Devon Energy (NYSE:DVN) recently announced that it has completed the sale of its conventional assets in Canada to Canadian Natural Resources for an amount of CAD$ 3.125 billion. Following the sale, the company's Canadian business will be comprised of thermal heavy oil, as well as Lloydminster and Horn River assets. The company plans to repatriate these proceeds to the US that will be utilized in the repayment of debt incurred to finance its Eagle Ford acquisition. This is not the first time that the company has taken such steps towards sharpen its focus. In 2010, Devon sold its Gulf of Mexico assets to British Petroleum (NYSE:BP) and Apache (NYSE:APA) for a total amount of $8.3 billion.
In the wake of selling these assets, Moody's recently revised Devon's debt ratings with a stable outlook. The stable rating is a result of considerable progress the company has made in its asset divestiture program. It also reflects the company's commitment to reduce and lower debt balances. With Devon's commitment to continue selling non-core assets for debt reduction in 2014, the company seems to be a worthy investment.
Research, brokerage, and portfolio management companies also responded to the development by raising the price targets. In addition to BMO Capital, Argus also raised the price target on Devon to $80 from $70, reflecting an upside potential of approximately 20 percent from the current market value. The firm believes that the company has recently initiated certain positive steps that are earnings-assertive, but have not been fully reflected in the stock price. Moreover, Devon is among the companies that are poised to deliver strong production growth.
Investment Thesis: Long-Term Production Growth
Devon Energy has proved reserves of 2.6 billion BOE, without considering the reserves of non-core assets that have been identified for sale. The company expects its 2014 net production to be 580-620 million barrels of oil equivalent, and 55% of this is expected to be in oil and liquids. The company has slowly and consistently transformed itself from a predominantly natural gas company to a crude oil and liquids production company. It announced the acquisition of Eagle Ford assets from GeoSouthern Energy back in November for $6 billion. Accordingly, Devon can now have 82000 net leasehold acres in Dewitt and Lavaca counties in Texas that were producing 53000 barrels per day.

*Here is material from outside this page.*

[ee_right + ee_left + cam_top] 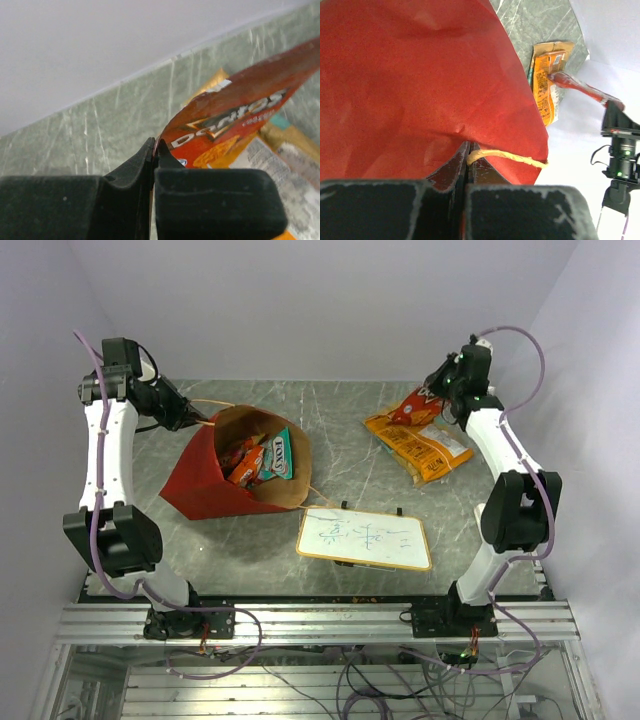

The company targets 70-80 MBOED of net production in 2014, with 76% of the production being liquid-based. It is worth mentioning here that production estimates do not represent full-year production. However, in the long term, the shale is positioned to grow production with a CAGR of more than 30% through 2017.
In addition to Eagle Ford, Devon's core assets consist of the Permian Basin, Eagle Ford shale, Alberta oil sands, and other onshore assets like Mississippi Lime. During 4Q 2013, Permian Basin delivered approximately 86 MBOED, 60% of which was liquid. Devon has allocated $1.5 billion of capital budget to be spent in the Delaware Basin and Mid-land Wolfcamp shale, and is determined to drill 350 wells in 2014. This will result in 20% oil growth in 2014. In total, these assets are expected to grow the company's oil production by 330,000 barrels per day by 2016.
Devon Energy has been aggressively pursuing the strategy to liquidate its international assets and use the proceeds to focus more on liquid-rich assets. The recent sale of Canadian assets is just the continuation of the strategy, the proceeds of which will be used to repay the debt incurred for the acquisition of acreage in the Eagle Ford shale.
The company is inexpensively priced compared to its competitors, and is trading at a forward P/E of 10.83. Moreover, it recently increased its quarterly dividend rates by 9 percent to 24 cents per share, bringing the dividend yield to 1.49%. To sum up the above discussion, I believe that these factors are not yet incorporated in the stock price and the price target of $80 seems to be achievable. Therefore, I recommend buying the stock.
Disclosure: I have no positions in any stocks mentioned, and no plans to initiate any positions within the next 72 hours. I wrote this article myself, and it expresses my own opinions. I am not receiving compensation for it (other than from Seeking Alpha). I have no business relationship with any company whose stock is mentioned in this article.